**WHAT YOU SHOULD DO**
In the entries below, find the line with "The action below" and the line with "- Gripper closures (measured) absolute"; copy them and every line between them exactly, but not the pictures.

Saved data entries
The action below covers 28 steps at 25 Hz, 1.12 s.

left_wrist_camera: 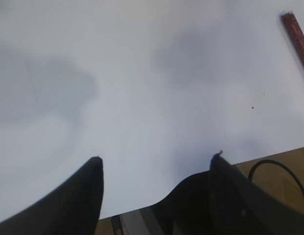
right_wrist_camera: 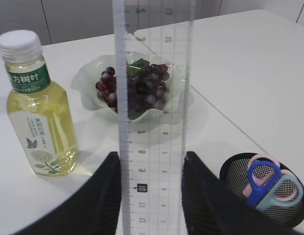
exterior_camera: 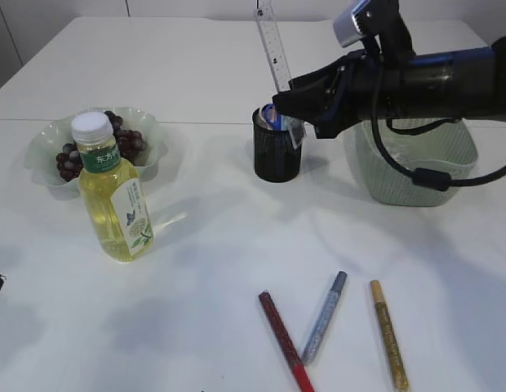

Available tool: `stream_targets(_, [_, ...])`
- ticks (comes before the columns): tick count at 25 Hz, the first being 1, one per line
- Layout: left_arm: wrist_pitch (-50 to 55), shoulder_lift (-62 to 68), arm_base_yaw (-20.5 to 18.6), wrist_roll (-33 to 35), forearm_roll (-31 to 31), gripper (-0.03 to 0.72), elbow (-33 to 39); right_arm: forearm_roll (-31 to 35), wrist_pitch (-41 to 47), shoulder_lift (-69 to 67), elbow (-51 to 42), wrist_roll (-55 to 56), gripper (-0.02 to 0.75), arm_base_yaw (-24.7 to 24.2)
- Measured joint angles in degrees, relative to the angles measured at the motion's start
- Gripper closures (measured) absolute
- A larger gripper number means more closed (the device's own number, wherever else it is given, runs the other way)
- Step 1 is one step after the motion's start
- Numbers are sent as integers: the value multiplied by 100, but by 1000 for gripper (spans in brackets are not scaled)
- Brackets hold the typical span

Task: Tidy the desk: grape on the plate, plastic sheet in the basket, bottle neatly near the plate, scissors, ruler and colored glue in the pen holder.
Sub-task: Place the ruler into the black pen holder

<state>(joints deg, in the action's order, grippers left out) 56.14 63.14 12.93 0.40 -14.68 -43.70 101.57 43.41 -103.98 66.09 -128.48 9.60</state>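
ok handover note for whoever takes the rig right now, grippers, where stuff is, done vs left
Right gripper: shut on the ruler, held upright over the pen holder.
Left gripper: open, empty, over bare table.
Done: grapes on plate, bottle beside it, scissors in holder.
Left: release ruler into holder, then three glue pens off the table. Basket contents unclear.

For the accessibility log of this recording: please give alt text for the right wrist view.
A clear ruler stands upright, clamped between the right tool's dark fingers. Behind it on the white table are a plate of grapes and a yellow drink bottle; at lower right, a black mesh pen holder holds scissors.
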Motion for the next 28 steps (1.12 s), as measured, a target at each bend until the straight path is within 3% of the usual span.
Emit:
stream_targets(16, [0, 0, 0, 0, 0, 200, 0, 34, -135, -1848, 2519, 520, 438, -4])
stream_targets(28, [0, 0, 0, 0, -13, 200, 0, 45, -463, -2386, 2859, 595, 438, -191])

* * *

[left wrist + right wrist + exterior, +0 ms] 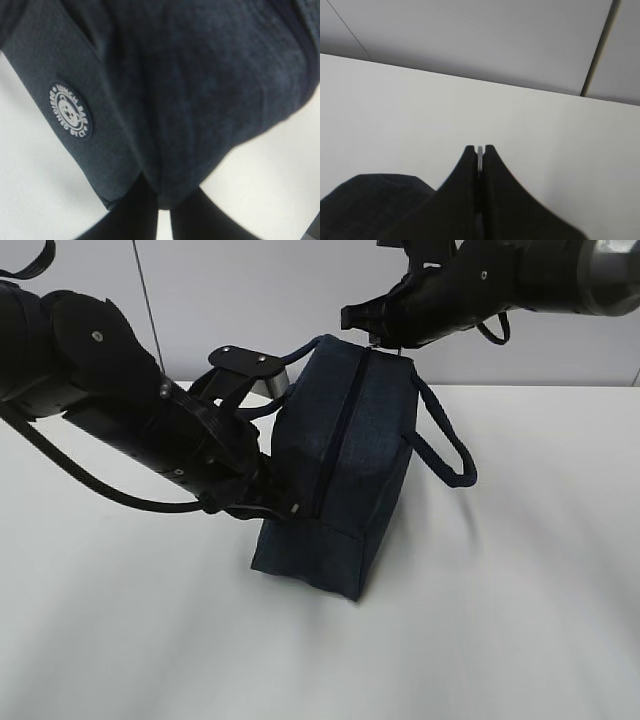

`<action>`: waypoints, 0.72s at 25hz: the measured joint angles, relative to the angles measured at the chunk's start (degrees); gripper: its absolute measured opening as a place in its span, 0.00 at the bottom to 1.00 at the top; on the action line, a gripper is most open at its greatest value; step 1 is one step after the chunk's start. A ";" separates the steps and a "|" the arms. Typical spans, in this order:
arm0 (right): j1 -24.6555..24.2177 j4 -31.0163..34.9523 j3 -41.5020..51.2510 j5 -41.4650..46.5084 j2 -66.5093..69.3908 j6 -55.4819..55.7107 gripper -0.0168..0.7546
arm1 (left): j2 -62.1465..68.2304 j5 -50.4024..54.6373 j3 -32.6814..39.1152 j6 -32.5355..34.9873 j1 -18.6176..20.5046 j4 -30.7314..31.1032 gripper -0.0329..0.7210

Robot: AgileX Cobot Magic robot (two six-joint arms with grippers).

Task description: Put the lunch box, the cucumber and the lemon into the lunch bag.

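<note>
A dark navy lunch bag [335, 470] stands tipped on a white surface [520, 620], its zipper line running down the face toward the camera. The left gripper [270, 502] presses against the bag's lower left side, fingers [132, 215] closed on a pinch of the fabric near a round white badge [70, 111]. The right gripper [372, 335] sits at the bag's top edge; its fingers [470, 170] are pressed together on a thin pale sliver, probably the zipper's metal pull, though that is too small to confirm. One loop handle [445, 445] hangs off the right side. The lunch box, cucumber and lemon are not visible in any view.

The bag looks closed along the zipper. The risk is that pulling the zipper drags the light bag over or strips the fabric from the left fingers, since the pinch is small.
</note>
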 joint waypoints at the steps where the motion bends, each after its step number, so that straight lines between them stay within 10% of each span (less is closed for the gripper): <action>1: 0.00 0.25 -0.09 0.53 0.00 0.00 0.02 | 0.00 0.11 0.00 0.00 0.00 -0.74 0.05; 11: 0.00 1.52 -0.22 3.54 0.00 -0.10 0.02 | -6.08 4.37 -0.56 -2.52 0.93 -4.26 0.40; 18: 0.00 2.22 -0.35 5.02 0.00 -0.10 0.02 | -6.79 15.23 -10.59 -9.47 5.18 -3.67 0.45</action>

**EXERCISE RESPONSE**
The action below covers 28 steps at 25 Hz, 1.12 s.

left_wrist_camera: 
right_wrist_camera: 
exterior_camera: 

Available tool: `stream_targets(_, [_, ...])`
- ticks (comes before the columns): tick count at 25 Hz, the first being 1, one per line
- Layout: left_arm: wrist_pitch (-50 to 55), shoulder_lift (-62 to 68), arm_base_yaw (-20.5 to 18.6), wrist_roll (-33 to 35), forearm_roll (-31 to 31), gripper (-0.03 to 0.72), elbow (-33 to 39); right_arm: forearm_roll (-31 to 35), wrist_pitch (-41 to 47), shoulder_lift (-69 to 67), elbow (-51 to 42), wrist_roll (-55 to 56), gripper (-0.02 to 0.75), arm_base_yaw (-24.7 to 24.2)
- Measured joint angles in degrees, relative to the angles measured at the motion's start
- Gripper closures (measured) absolute

The answer has nothing more to it.